Le lien entre sagesse et amicitia est au cœur du De amicitia de Cicéron (Lael. 27) : uos autem hortor, ut ita uirtutem locetis, sine qua amicitia esse non potest, ut, ea excepta, nihil amicitia praestabilius putetis ; « Mais vous, je vous exhorte à mettre en si haute estime la vertu sans laquelle l’amitié est impossible, que, elle seule exceptée, vous ne mettiez rien au-dessus de l’amitié » (trad. R. CombÈs). Mais Ennode insiste sur le thème de la faute ou de la récompense (praemium, supplicium, culpa) donnant une dimension chrétienne à l’amitié.

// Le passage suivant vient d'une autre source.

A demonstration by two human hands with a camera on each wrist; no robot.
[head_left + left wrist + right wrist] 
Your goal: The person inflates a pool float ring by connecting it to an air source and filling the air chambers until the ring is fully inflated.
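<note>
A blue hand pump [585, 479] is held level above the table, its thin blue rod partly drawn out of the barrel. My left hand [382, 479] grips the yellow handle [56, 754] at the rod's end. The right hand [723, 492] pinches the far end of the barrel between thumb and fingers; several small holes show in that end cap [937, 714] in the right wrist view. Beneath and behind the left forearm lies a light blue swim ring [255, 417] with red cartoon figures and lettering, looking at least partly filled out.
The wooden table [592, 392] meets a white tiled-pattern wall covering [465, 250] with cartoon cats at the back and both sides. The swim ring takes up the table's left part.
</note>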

Le verbe maritare contient une métaphore agraire – le bouturage – qu’Ennode emploie dans une autre lettre à Olybrius pour évoquer leur relation (epist. 1, 9, 5 : quotiens inter nouos concordiae nexus, udo, ut ita dixerim, animorum libro, caespitibus ualidis fetura nobilis iuncta maritatur ; voir p. 324, note 2 sur le sens de maritare).
La métaphore rustique de la fertilité est récurrente, chez Ennode, pour qualifier la richesse de l’amitié (epist. 1, 3 à Faustus ; epist. 1, 10 à Jean ; etc.). Dans l’epist. 1, 10, le locuples possessor s’oppose à l’auarus agricola.

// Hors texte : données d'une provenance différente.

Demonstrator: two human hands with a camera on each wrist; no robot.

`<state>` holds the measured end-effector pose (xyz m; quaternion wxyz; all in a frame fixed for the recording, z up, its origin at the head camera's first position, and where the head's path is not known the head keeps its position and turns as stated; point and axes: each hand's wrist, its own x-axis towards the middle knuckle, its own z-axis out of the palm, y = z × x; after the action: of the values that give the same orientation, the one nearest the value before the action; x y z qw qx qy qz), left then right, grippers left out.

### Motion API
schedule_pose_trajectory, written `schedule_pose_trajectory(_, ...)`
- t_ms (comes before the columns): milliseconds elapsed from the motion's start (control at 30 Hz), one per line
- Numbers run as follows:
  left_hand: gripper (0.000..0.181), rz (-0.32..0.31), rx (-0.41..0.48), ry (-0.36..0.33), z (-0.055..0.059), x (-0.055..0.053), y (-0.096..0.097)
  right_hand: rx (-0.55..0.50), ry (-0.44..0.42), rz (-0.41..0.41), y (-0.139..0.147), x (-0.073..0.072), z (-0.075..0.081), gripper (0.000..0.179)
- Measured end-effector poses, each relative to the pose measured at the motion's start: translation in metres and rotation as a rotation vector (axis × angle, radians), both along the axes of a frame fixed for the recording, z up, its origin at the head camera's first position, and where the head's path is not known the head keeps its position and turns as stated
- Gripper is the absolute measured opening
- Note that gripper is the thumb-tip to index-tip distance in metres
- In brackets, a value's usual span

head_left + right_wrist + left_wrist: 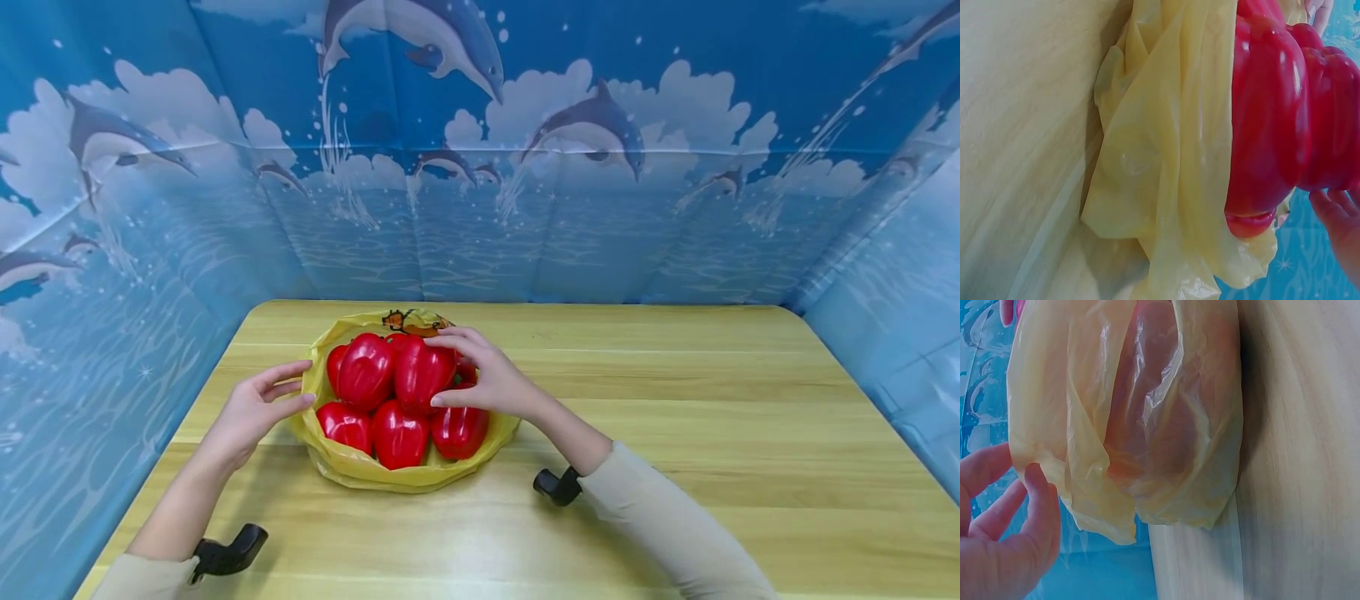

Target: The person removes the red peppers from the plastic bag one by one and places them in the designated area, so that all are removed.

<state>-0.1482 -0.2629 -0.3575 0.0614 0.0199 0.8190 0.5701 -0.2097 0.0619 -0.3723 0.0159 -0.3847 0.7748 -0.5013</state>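
A yellow plastic bag (pixel 341 471), its mouth spread wide, stands on the table filled with several glossy red bell peppers (pixel 401 435). My right hand (pixel 483 375) reaches over the bag's right side and grips an upper bell pepper (pixel 422 375), fingers at its far end and thumb at its near end. At the bag's left rim, my left hand (pixel 258 408) touches the plastic with thumb and fingers spread apart. From the left wrist, the left hand (pixel 1013 531) shows at the bag's edge, and red shapes show through the thin wall.
The light wooden table (pixel 675 417) extends to the right of the bag. A blue curtain (pixel 480 233) printed with dolphins hangs around its back and sides. A black wrist mount (pixel 228 552) sits on my left forearm, another black mount (pixel 557 486) on the right.
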Motion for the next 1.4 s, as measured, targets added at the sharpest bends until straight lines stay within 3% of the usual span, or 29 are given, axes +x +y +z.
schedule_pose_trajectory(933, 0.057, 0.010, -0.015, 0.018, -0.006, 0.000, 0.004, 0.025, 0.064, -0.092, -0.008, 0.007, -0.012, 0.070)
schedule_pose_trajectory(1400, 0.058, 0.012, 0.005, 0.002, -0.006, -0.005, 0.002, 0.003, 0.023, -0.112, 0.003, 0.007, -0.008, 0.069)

Tanquam de bonae arboris reditu : « comme si <je cueillais des fruits> de la production d’un bon arbre ».
Notre traduction « à l’affût de » tente de reproduire la métaphore de la chasse contenue dans l’expression in aucupio discessionis qui mêle habilement un mot concret à un autre abstrait.
Olybrius est probablement préfet du prétoire (voir epist. 2, 13, p. 386, note 7).
L’expression de la modestie est un lieu commun de la rhétorique et du style épistolaire (voir Cic. inu., 1, 16, 22 ; Quint. inst. 4, 1, 8). Ennode fait preuve d’une humilité toute particulière lorsqu’il s’adresse à des maîtres d’éloquence, en particulier à Olybrius (epist. 2, 9 et 2, 13) et à Firminus auxquels il oppose son maigre talent (epist. 1, 8 ; 2, 7 : mei macies, arentis ingenii guttis, etc). Il joue parfois avec ce lieu commun dans certaines épîtres où l’humilité est empreinte d’ironie (epist. 2, 6 à Pomerius ; epist. 2, 28 à Avienus).
Cette exigence de sincérité n’exclut pas la nécessité d’un travail stylistique. C’est le thème de la « simplicité savante » (simplex cultus) qui constitue l’idéal épistolaire d’Ennode (voir epist. 2, 13 à Olybrius).